I have a good supply of seasoned wood, and have been cutting and splitting for the last 2 months for next year (mostly red elm and ash with a little oak mixed in).  I want to use the new stove/furnace as mostly supplemental heat to help lower the cost of my heating bill.  

The look of the stove isn't to important because of where it is going to be located.  would a wood furnace or a wood stove be better suited for my purpose??  

thanks for all your help.


----------



## Jimbob (Dec 16, 2007)

I'd be tempted to go with this, if I were you.
http://www.psg-distribution.com/product.aspx?CategoId=16&Id=374


----------



## mu1166 (Dec 17, 2007)

Thanks for the reply.  I've never heard of that brand.  I live in north central Iowa, and we don't have many places to go and view anything like this.  Thanks once again.


----------



## Eric Johnson (Dec 17, 2007)

Your house is small enough where a woodstove in the living area, perhaps one with a blower, sounds just about right. If you want to keep your mess in the bestment, then a small furnace (there are plenty of different options to choose from) sounds like the way to go.

One consideration, if you decide to stay in the basement, is how easy it is to get wood down there. You'll need a good chimney for either option.

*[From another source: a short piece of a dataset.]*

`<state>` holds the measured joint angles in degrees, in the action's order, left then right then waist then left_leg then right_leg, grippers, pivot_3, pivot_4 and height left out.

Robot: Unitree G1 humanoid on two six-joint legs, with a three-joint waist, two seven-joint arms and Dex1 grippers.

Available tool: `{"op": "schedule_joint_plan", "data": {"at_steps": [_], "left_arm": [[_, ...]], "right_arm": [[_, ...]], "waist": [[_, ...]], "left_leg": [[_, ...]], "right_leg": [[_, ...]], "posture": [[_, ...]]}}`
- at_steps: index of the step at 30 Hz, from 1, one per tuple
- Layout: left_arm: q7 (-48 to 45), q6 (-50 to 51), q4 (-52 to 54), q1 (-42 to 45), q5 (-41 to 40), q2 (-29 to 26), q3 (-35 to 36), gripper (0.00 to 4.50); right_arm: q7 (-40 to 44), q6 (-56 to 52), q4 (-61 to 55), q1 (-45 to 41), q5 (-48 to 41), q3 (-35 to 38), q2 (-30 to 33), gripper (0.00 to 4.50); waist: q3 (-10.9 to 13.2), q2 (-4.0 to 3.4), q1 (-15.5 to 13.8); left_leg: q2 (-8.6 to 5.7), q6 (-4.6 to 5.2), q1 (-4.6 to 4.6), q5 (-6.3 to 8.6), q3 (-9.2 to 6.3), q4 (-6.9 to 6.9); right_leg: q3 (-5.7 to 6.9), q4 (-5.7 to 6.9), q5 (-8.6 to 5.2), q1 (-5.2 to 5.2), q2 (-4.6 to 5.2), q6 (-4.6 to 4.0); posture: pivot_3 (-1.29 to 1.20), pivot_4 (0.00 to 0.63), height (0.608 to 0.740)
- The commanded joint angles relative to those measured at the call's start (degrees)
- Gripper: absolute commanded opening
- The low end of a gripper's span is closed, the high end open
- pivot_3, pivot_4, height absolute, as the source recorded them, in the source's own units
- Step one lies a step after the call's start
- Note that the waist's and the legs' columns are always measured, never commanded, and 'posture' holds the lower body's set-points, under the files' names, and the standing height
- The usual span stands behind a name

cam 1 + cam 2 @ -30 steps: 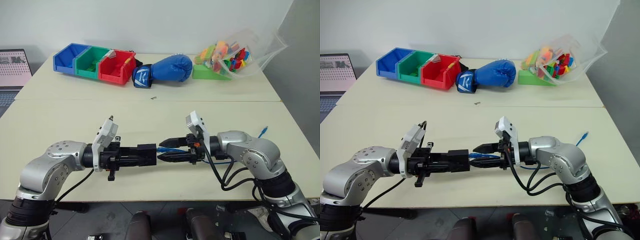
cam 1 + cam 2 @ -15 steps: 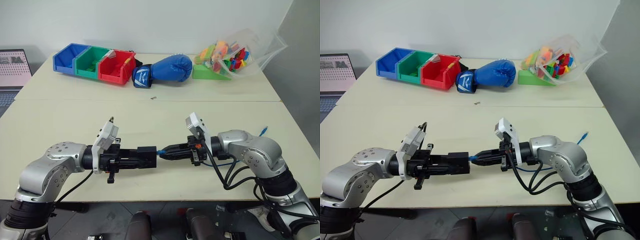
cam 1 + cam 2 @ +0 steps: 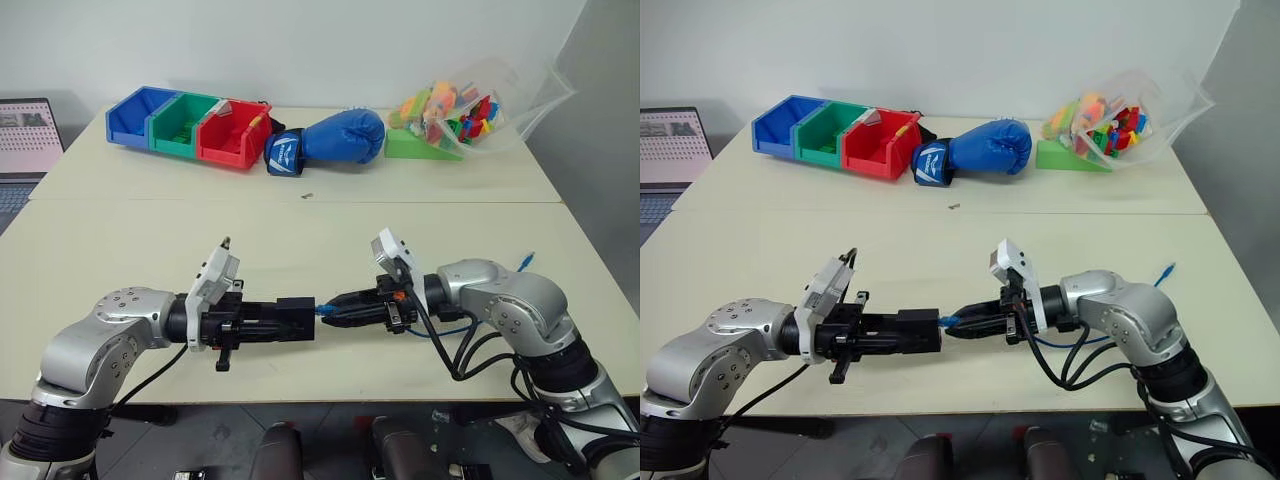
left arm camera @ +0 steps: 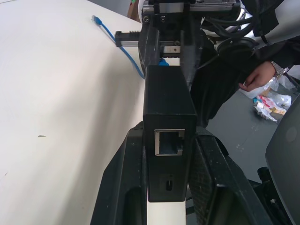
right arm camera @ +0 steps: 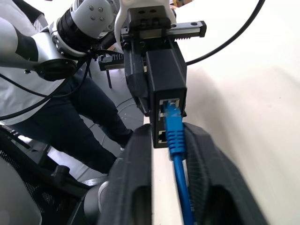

The one you have now may not be safe, but can easily be made so with a stainless steel liner.


----------



## mu1166 (Dec 17, 2007)

Getting the wood into the basement isn't by anymeans fun, but it isn't a problem.  Just carry it down.  I usually give my nephew a job for a while when he comes over he seems to like it for the first 20 minutes.  

My chimney is in very good condition.  It was built onto the outside of the house which really limits me to where I can install a stove/furnace.  I don't want to put a new chimney in since the original chimney houses the exhause pipe for my gas furnace.  I am thinking a small wood furnace to supplement my gas furnace.  Is there any brands that you recommend?  Would I need a forced draft furnace to better control the heat?  How big of firebox, blower should I be looking for?  I am having the a plumber come over to look at the ductwork this week (he is supposed to at least).

I want to stay with wood since I have a decent supply and the ability to get more.  

Anyone have a list of wood furnace maker?  Google doesn't seem to like my searches for them.


----------



## Gooserider (Dec 18, 2007)

Another option might be the Englander unit - I forget the model # offhand, but it's intended to act as a more or less parallel wood hot air furnace to an existing conventional fuel unit.  Englander also tends to be very reasonably priced, and a couple of their senior people are very active on the forums, and really do a great job of supporting their products.

Gooserider


----------



## mu1166 (Dec 18, 2007)

I am up to doing about anything.

Since I have a cold air return directly above my existing wood stove, would it be feasable to just put a large vent in it there (with a slide to close when not in use)?  If I would end up doing this, I still need to get a different wood stove since my burn times are maybe 3.5 hours at the longest.  I can have it burning very well when I go to bed at midnight and when I rise at 6 I barely have any coals left.  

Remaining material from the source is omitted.